Just below the summit, we stopped for a snack behind some large rocks. During the brief respite from the wind, I could feel the heat from the volcano radiating up through the rocks. The warmth was a welcome contrast to the biting wind.
After one last steep climb, we were at last at the summit. And... we were in the clouds. I felt the disappointment set in. I just was not having luck climbing volcanoes here in Guatemala. No views. I couldn’t see anything around me, including into the crater. But I could feel the heat from the crater and could smell the sharp sulfur odor, almost overpowering at times.
The wind at the summit was the most ferocious I had ever been in. I literally was knocked to the ground more than once. It was a bit scary with the steep dropoff into the crater, with no guardrails, of course. Dan tried to hold me up, but it was easier just to hug the ground. It was actually pretty comical. A huge group of people clinging to the ground, trying to stay just a bit longer in case the clouds might clear. There was also an abundance of a phenomena that I call "front butt." Looking back at the pictures, folks pants were being blown so full of air by the wind, and that combined with the front pants seams, made for what looked like a huge butt where their belly was supposed to be!
When we could stand the wind no longer, the guide led us down. But we went down a different way than we came up. He took us to a wide straight path that went almost directly down the mountain. He pulled us together and told us that there was only one way to go down – we would have to run. Run?! What?!
Then he demonstrated. With one large jump, he was 20 feet down the trail, and he kept run-jumping down to a flatter spot. He turned and motioned us to copy him – and whatever you do, he said, don’t try to stop! That is when people get hurt.
The more daring of us went first. Yippee! I cannot tell you how much fun this was. Who cares about having no view at the summit! Who cares that we were herded up the mountain en masse! Who cares! This was a blast!

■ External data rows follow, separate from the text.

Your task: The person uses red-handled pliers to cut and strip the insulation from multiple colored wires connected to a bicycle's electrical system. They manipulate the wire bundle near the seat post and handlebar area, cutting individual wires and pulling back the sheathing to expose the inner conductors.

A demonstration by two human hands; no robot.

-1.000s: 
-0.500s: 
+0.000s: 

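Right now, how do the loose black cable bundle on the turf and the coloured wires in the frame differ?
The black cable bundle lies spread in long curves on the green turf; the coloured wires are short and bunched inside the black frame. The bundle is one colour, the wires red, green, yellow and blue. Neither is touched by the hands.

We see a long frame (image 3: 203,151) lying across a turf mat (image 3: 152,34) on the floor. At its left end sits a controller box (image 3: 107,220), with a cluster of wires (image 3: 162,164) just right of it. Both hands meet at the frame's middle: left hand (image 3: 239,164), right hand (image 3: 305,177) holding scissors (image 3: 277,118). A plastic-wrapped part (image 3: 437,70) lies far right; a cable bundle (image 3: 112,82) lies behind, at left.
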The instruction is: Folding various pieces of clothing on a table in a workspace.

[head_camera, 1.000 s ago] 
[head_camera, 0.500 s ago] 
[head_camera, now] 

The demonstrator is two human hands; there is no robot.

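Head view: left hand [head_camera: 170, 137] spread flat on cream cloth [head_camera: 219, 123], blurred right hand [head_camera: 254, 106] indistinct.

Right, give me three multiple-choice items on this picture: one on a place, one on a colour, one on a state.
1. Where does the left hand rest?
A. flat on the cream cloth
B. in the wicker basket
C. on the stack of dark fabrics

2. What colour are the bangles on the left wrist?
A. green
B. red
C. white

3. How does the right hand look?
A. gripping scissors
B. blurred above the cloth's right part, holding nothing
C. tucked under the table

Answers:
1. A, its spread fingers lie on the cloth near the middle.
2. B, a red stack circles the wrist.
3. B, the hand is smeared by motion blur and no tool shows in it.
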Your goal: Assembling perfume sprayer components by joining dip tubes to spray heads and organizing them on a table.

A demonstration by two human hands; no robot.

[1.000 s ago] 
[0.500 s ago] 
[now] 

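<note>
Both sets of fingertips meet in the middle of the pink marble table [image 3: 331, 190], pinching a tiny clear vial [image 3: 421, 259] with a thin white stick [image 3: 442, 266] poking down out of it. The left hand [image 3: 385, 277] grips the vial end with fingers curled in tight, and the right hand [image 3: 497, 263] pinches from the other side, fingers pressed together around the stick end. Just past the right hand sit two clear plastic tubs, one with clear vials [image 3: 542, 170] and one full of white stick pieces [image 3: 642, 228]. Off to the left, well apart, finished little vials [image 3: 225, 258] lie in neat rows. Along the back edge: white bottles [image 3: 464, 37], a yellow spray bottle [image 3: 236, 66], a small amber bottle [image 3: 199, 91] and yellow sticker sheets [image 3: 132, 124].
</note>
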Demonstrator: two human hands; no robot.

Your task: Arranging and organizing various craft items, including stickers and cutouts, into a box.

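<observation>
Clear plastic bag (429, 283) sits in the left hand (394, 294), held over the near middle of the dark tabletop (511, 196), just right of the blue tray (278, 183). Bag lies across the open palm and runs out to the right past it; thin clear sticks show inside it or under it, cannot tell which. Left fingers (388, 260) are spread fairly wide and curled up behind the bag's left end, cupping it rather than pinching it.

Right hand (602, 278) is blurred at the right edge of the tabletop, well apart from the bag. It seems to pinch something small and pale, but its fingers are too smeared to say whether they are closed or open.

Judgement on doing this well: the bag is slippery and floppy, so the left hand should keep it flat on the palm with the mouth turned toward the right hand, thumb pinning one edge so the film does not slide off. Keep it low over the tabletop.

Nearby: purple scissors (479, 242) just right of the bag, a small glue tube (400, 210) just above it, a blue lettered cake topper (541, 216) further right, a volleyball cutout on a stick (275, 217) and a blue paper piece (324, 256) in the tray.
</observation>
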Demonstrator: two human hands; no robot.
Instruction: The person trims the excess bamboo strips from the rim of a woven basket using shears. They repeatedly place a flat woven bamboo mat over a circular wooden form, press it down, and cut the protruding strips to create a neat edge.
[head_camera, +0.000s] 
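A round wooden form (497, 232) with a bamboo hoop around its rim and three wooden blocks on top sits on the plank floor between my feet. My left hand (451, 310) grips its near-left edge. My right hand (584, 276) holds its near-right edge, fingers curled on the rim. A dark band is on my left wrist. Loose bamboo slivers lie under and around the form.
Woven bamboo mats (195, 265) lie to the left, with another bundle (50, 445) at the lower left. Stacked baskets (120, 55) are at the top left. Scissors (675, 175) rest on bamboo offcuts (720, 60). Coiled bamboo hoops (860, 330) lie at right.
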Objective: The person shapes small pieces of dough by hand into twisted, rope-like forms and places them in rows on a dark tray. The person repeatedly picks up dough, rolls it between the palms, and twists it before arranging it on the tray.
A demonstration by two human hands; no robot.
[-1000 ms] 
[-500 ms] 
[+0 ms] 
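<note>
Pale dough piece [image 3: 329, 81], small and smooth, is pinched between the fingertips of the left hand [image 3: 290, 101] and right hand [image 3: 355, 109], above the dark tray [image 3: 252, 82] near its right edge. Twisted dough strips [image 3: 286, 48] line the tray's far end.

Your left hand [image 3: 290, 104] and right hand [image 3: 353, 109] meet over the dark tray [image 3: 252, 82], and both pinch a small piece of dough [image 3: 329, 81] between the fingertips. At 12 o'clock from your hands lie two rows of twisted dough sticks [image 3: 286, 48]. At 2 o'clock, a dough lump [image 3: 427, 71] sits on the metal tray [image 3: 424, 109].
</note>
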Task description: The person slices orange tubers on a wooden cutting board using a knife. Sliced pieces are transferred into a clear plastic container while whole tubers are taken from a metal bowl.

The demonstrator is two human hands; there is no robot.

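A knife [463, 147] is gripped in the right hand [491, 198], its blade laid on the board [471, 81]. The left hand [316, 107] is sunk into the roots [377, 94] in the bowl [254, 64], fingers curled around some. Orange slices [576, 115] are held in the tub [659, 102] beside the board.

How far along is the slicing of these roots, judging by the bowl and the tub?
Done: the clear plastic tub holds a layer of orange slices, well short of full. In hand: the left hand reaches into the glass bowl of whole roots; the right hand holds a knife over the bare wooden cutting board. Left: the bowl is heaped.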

I laughed and laughed all the way down, the wind pushing tears out of the corners of my eyes. I wanted to do it again! One by one, our group made it to the bottom of the run-jump ramp, each person with a huge grin hanging on their face.
The remaining hike out was mellow and pleasant. We looked back at Pacaya and saw that the summit cloud had cleared. Oh, well. We had our chance and were content to smile and chat with local folks coming up the mountain on family excursions.
I would say that the Pacaya hike was worth the price for the guide and bus ride, but that the guidebook was wrong. There were enough tourists, families, and security people on Pacaya that this trip seemed to be safe to do without a guide.